The neurologist in Santa Fe called the hospital in Albuquerque and scheduled Toby’s operation for the next morning. Stuart and I picked him up at six a.m. and drove to the hospital. We were told when we arrived that it may be too late for the surgery to save Toby’s mobility. I was devastated. But several hours later, the doctor emerged with a smile on his face – the surgery was successful. However, Toby would need to stay in New Mexico for eight weeks of rehab in an outside facility dedicated to healing dogs with spinal cord injuries.
Marshall and I took turns visiting Toby in the rehab unit. He had to learn to stand up, walk, go up and down stairs, get into his dog bed, go to the bathroom and wag his tail all over again. The staff at the rehab clinic was fabulous. They said Toby was a fighter and would recover 99 percent of his mobility.
We picked him up after eight weeks and brought him home to San Francisco. We had to carry him up and down stairs for a while and assist him in many ways, but eventually he got better. Toby never moped, cried or complained, but constantly showed his appreciation with sweet kisses and joyful barks.
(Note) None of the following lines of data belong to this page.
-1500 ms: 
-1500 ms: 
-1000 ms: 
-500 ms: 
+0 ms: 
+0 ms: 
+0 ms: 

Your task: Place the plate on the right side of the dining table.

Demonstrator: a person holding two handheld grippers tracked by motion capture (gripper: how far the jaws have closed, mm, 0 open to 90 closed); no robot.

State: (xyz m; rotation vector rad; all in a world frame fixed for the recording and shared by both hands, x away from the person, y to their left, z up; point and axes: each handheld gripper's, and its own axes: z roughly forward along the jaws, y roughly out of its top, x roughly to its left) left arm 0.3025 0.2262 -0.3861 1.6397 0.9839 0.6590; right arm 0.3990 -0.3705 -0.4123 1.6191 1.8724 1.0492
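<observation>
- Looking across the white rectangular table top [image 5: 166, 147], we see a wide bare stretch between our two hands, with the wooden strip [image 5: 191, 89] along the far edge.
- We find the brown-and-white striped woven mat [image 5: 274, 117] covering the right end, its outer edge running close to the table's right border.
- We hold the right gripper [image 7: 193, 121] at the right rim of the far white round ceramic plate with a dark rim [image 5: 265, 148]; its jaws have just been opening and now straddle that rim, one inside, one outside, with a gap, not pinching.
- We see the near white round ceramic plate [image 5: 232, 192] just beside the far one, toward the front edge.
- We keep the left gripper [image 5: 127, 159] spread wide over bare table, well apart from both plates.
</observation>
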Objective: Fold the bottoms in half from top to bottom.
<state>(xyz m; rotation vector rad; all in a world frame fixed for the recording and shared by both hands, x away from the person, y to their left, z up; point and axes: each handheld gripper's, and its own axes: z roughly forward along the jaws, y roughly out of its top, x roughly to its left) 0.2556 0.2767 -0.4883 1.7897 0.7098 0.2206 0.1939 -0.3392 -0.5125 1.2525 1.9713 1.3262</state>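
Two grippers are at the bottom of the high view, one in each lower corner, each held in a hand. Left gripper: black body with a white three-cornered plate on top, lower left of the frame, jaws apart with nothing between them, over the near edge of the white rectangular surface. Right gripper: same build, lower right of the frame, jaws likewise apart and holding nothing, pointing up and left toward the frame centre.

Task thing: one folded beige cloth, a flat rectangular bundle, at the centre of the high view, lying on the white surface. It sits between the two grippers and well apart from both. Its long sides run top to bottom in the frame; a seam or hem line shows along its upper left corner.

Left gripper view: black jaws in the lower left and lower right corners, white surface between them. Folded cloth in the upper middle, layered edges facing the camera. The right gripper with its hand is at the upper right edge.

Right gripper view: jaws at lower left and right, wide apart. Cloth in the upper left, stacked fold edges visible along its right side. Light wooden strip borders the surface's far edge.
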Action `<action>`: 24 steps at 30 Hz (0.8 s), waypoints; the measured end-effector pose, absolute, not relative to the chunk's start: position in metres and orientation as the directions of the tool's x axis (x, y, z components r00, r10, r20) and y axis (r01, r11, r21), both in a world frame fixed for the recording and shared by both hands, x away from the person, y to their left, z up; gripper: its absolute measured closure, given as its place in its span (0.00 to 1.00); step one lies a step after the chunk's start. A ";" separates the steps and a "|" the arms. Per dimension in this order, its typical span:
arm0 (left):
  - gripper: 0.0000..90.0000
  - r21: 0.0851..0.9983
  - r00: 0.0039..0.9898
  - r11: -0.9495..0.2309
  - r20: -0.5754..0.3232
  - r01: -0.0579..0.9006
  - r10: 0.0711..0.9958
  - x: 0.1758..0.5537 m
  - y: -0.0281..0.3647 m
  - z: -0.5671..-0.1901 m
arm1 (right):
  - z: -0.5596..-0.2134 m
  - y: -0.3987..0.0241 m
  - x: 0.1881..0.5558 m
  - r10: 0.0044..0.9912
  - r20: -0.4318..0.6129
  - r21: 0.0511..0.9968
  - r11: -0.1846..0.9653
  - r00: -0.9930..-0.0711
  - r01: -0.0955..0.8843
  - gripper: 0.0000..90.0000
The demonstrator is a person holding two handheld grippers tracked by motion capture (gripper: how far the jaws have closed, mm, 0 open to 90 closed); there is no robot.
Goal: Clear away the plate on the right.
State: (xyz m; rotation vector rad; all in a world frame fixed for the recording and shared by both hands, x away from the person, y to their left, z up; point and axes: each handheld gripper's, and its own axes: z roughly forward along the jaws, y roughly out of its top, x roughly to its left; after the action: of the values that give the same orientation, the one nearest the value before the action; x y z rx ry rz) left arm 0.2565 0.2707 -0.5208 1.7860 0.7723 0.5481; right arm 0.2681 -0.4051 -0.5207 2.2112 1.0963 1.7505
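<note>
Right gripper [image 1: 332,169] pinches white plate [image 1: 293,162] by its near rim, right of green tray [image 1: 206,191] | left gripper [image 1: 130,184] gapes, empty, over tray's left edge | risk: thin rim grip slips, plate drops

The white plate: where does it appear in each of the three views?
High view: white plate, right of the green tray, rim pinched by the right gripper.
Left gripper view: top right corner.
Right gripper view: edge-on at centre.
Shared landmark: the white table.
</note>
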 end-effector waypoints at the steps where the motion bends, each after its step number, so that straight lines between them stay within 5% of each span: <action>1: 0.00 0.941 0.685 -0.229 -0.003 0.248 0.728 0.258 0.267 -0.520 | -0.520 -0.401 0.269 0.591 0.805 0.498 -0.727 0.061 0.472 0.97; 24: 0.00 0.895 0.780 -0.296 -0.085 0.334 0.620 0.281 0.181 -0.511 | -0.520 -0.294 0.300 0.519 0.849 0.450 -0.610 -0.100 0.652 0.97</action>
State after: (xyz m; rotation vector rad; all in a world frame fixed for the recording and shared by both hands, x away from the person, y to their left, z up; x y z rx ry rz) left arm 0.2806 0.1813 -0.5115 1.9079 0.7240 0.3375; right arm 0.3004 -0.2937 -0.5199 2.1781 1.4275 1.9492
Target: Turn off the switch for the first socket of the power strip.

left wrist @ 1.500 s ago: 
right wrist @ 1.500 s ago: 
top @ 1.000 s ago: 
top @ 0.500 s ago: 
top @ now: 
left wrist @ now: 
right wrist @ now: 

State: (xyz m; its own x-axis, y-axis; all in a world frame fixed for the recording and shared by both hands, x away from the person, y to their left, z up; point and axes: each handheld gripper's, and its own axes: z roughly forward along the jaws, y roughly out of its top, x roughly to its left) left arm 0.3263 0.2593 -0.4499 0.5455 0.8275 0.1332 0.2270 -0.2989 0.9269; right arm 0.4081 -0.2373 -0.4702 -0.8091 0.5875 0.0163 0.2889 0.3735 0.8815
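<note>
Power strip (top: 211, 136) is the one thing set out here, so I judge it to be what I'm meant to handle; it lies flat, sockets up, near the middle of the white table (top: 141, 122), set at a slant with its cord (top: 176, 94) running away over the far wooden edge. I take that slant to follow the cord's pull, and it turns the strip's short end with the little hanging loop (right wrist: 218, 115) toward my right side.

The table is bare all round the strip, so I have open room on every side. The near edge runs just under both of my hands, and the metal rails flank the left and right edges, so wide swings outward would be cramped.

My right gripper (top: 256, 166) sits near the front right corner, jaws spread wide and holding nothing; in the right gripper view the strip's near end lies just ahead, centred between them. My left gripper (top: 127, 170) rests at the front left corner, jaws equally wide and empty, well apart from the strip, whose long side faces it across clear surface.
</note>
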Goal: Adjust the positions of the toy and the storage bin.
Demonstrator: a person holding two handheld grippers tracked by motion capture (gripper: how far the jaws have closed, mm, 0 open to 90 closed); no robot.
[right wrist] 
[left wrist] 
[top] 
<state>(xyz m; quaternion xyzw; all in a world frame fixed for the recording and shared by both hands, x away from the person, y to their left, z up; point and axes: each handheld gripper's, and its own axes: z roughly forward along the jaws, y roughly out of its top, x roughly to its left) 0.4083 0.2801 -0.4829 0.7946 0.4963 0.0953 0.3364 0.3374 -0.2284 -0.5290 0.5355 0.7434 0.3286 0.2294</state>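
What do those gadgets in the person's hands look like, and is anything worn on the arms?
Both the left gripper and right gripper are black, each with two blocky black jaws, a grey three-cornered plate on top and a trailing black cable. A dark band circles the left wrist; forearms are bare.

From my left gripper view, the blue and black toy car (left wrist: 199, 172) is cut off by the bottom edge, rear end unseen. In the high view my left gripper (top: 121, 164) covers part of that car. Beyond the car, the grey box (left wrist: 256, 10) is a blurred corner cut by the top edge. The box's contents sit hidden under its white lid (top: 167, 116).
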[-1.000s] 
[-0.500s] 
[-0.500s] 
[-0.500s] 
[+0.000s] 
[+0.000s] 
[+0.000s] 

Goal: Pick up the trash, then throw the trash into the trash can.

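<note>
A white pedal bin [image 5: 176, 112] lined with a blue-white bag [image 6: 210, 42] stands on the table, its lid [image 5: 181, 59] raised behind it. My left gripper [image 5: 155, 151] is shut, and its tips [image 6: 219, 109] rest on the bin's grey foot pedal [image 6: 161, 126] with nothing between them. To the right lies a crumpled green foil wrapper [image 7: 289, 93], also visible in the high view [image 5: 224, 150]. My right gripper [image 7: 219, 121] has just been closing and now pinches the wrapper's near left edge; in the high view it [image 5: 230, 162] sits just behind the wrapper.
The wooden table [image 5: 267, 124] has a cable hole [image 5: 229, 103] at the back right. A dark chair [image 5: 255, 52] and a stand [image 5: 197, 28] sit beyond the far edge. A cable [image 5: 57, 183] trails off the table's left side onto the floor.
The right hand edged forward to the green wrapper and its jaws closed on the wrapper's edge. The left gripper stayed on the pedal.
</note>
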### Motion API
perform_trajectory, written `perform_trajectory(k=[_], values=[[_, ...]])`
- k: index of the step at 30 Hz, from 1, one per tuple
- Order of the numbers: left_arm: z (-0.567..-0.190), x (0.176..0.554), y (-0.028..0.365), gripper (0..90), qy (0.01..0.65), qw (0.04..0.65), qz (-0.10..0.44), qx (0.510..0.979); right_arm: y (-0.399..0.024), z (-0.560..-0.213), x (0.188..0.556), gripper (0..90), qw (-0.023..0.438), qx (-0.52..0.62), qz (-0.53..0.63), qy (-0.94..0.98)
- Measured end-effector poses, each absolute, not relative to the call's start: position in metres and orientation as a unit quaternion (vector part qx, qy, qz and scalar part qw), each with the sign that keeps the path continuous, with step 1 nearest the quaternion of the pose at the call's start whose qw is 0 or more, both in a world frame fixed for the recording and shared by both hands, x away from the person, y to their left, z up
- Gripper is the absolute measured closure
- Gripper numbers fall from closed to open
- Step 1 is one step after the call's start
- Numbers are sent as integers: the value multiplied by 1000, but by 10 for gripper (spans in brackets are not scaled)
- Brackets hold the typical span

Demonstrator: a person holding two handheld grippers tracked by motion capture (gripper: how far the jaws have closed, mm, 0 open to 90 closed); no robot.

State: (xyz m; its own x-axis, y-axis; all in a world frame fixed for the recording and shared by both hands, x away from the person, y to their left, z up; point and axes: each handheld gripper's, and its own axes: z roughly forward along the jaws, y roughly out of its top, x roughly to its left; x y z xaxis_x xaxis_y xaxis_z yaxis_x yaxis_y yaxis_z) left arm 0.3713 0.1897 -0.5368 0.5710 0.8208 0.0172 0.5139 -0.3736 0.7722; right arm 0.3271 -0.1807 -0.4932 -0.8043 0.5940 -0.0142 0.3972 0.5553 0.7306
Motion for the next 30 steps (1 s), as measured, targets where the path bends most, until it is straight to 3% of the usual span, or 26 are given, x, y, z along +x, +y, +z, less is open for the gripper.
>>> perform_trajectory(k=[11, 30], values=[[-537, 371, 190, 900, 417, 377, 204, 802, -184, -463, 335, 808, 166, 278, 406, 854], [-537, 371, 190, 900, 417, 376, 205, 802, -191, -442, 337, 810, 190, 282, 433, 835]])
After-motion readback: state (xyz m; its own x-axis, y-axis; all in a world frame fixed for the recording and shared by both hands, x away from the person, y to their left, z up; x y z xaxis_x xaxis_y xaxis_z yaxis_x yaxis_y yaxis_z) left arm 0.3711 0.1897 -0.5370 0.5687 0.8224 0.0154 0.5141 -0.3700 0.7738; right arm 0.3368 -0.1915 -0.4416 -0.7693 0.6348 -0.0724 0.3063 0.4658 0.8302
Today, Toby is almost back to normal, except for a slight swagger when he walks that looks like he’s doing an impression of John Wayne. When he attempts to kick his feet back like other dogs do, they fly in all directions – quite a comical sight. He doesn’t care. He’s happy he can do the things dogs do including running, jumping, kicking, rolling and wagging his tail, even if it’s not perfect.
Deep down, I’m a perfectionist, but Toby has shown me how imperfection has its gifts. He has also taught me to put my cell phone away and be in the moment as he is, noticing the trees, the birds, the wind on the bay, the warmth of the sun, and the feel and fragrance of the grass. He stops to say hello to everyone he meets, and leans on those who may be sad or ill to give comfort whenever he can. Toby loves all people and dogs unconditionally, no matter what language they speak or what breed they are. He almost always makes people laugh and dogs play. I know the lessons I’ve learned from Toby have made me a better human being.
The Beauty of Animals
My vision for the website and blogs is to offer an exploration of all things beautiful. Animals are beautiful. They feel love, grief, joy and are endlessly loyal and true. I read recently in the New York Times that a 12-year study of three and a half million people in Sweden concluded that dog owners live longer than people without dogs.
The study explains that this is due to the exercise people get from daily walks. I think it’s also because dogs make us happy. Every time I stop to talk to a dog walker, I say, “Aren’t dogs great?” Without fail every person – young, old, man, woman – all agree heartily. Dogs are truly our best friends, and that is a beautiful thing.
I wish for all of you as June begins that something beautiful will grace your life each day this summer!